= List of United States representatives in the 29th Congress =

This is a complete list of United States representatives during the 29th United States Congress listed by seniority.

As an historical article, the districts and party affiliations listed reflect those during the 29th Congress (March 4, 1845 – March 3, 1847). Seats and party affiliations on similar lists for other congresses will be different for certain members.

Seniority depends on the date on which members were sworn into office.
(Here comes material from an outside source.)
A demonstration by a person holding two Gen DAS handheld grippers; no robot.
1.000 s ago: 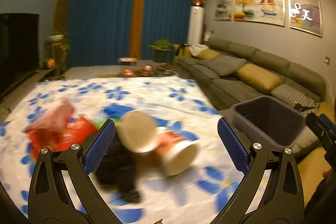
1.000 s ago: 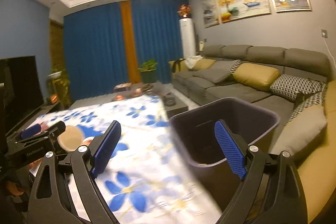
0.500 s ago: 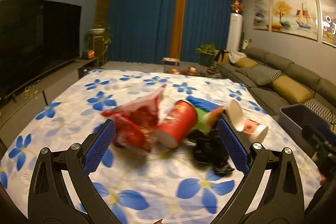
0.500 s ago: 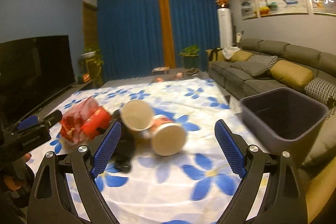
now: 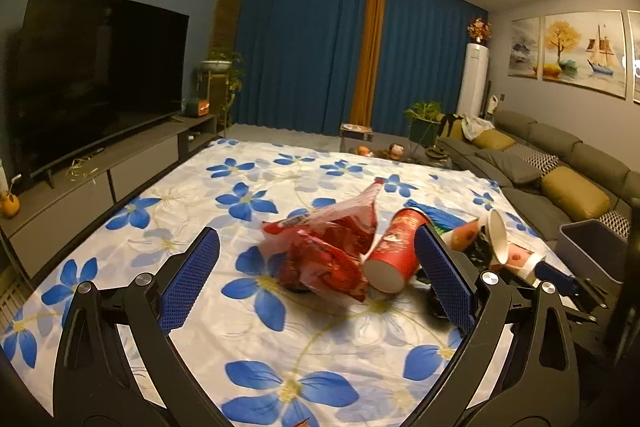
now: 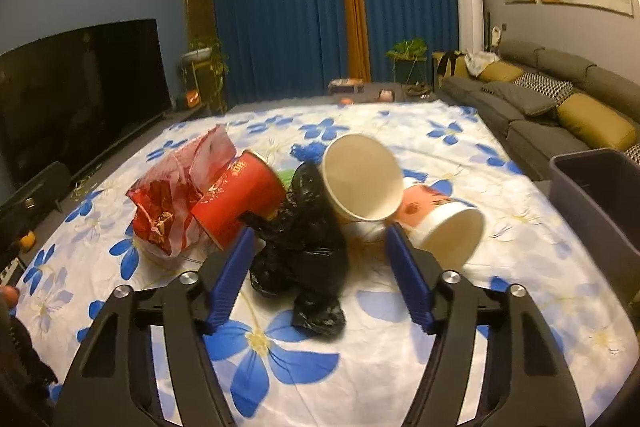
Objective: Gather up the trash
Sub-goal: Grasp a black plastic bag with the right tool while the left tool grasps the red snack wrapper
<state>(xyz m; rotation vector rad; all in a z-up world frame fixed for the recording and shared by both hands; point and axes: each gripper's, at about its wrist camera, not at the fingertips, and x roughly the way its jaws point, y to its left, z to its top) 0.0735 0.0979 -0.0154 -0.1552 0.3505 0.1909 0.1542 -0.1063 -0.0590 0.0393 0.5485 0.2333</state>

Since many members are sworn in on the same day, subsequent ranking is based on previous congressional service of the individual and then by alphabetical order by the last name of the representative.

Committee chairmanship in the House is often associated with seniority. However, party leadership is typically not associated with seniority.

Note: The "*" indicates that the representative/delegate may have served one or more non-consecutive terms while in the House of Representatives of the United States Congress.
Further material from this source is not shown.